REQUIREMENT: What lines in the listing below hold the string "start"? Please copy them out.

——————————

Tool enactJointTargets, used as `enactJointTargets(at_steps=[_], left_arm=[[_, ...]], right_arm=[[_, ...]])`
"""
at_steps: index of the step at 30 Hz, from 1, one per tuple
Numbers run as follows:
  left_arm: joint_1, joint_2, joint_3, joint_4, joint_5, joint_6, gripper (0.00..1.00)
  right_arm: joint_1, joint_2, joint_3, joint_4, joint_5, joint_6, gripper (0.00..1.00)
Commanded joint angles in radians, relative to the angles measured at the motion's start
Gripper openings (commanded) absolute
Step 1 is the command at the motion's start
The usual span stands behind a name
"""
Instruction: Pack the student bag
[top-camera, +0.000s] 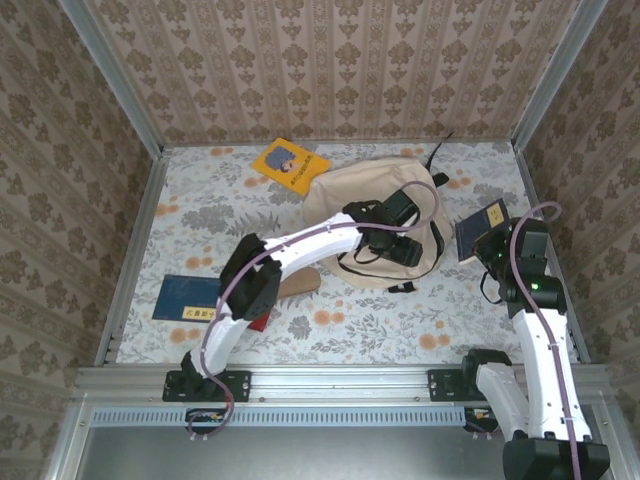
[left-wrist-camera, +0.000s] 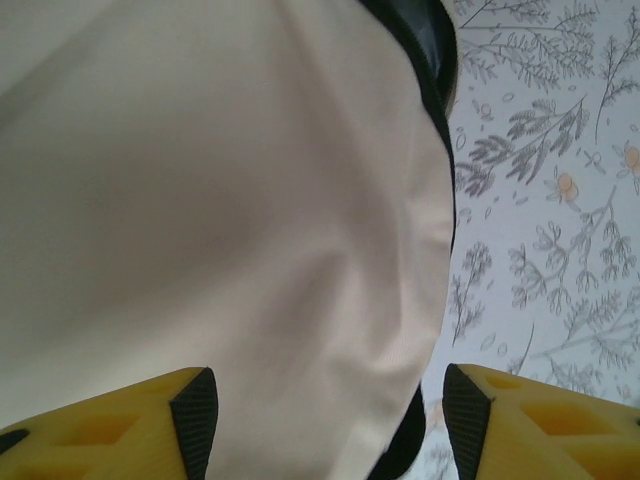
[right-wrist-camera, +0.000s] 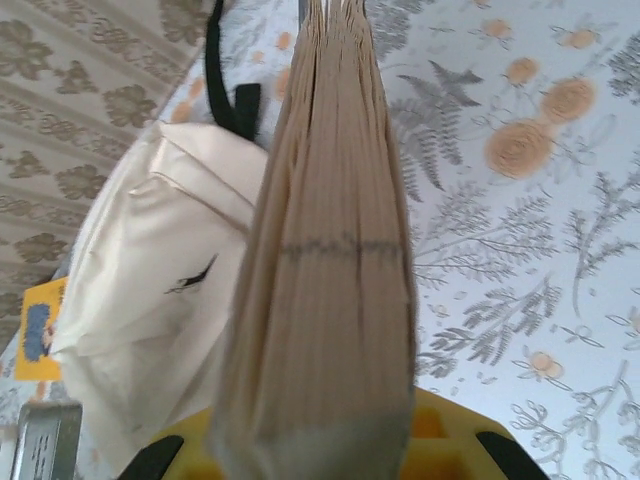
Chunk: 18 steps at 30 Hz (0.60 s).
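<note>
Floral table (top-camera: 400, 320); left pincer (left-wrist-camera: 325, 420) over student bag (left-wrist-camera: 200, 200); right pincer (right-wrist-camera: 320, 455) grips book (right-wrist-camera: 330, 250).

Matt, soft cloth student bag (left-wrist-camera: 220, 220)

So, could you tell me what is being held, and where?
The right gripper clamps a book by one end; the left gripper, open, holds nothing.

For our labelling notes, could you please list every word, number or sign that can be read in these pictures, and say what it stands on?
Nothing reads clearly.
Blue book, pale label strip at its near edge: characters too small to read.
Dark book in the right pincer, yellow label: too small to read.
Yellow book, cover picture: no legible words.
Held book's page edges: faint dark marking, blurred.
</note>
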Motion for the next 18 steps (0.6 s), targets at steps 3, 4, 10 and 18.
enactJointTargets(at_steps=[3,4,10,18], left_arm=[[-0.005,0.115,0.141,0.027,0.077,0.037,0.59],[-0.006,0.136,0.162,0.024,0.082,0.041,0.58],[-0.007,0.193,0.202,0.029,0.122,0.049,0.44],[-0.003,0.216,0.195,0.057,0.182,0.042,0.32]], right_arm=[[-0.015,-0.017,-0.041,-0.003,-0.062,-0.021,0.04],[-0.015,-0.019,-0.045,-0.003,-0.068,-0.021,0.04],[-0.018,-0.025,-0.064,-0.005,-0.082,-0.017,0.05],[-0.021,-0.037,-0.06,-0.021,-0.091,-0.018,0.05]])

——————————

OUTPUT BELOW:
Commanded joint angles in radians, relative to the angles measured at the motion's start
Step 1 is the command at the motion's start

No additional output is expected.